→ Work required: Check every line of the data below for the string "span", and copy the ones that hold it.

→ Collected data:
- Opening Delimiter -

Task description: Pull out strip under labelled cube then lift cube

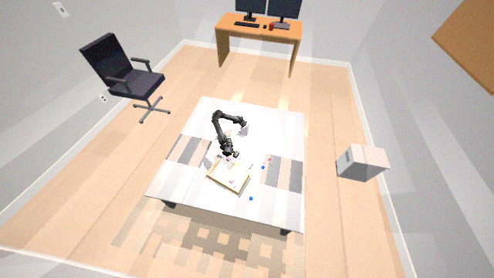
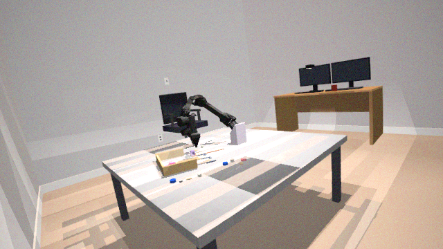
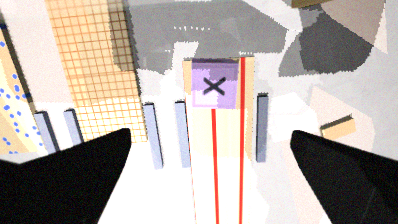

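The labelled cube (image 1: 228, 159) (image 2: 192, 153) (image 3: 215, 95) is purple with a black X on top. In the wrist view it sits upright on the far end of a cream strip with red lengthwise lines (image 3: 228, 142). The strip runs from under the cube toward the bottom edge of the wrist view, between blue-grey rails. My gripper (image 2: 196, 146) (image 3: 211, 137) is open and empty, above the strip and on the near side of the cube, with a fingertip to either side of the strip in the wrist view. The strip's near end is out of the wrist view.
An orange-grid strip (image 3: 97, 60) and a blue-dotted strip (image 3: 11, 117) lie left. Rails (image 3: 156, 137) (image 3: 261, 127) stand beside the strips. A small wooden block (image 3: 339, 128) is at the right. A wooden-walled tray (image 2: 178, 168) holds pink pieces. Blue discs (image 1: 262, 167) (image 1: 251, 198) lie outside it.
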`<state>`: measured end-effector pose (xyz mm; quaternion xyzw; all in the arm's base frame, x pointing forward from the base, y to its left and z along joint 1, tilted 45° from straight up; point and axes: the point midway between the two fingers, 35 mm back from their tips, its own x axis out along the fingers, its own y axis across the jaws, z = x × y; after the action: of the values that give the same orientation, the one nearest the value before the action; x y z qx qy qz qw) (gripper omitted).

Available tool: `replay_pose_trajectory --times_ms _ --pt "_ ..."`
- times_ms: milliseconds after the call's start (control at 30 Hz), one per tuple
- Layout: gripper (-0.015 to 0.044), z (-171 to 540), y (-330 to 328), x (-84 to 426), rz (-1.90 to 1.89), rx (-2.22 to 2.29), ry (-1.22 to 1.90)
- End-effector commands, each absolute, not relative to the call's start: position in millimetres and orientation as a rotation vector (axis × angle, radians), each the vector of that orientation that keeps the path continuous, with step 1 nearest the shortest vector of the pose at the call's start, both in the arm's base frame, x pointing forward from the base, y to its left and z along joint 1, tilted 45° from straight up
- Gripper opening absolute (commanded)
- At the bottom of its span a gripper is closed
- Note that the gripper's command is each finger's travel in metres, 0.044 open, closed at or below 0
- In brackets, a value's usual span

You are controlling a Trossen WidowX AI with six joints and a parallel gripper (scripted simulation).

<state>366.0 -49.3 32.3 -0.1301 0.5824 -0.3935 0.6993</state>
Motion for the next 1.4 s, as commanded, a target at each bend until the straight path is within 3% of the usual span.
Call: replay_pose_trajectory --times_ms 0,100,367,1367 --pt "0.044 38.3 -54.0 379.0 -0.88 -0.293 1.296" --pt "0.044 40.9 -55.8 384.6 -0.88 -0.293 1.295" --pt "0.025 33.5 -63.0 385.3 -0.88 -0.292 1.295" --pt "0.025 2.7 -95.5 385.3 -0.882 -0.295 1.294"
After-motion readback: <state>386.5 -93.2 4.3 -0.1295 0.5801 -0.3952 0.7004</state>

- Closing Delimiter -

→ Written response:
- At the bottom of its span a gripper is closed
- In brackets, a value's usual span
Motion for the next 1.4 s, as commanded, a target at each bend until the straight path is within 3% of the usual span.

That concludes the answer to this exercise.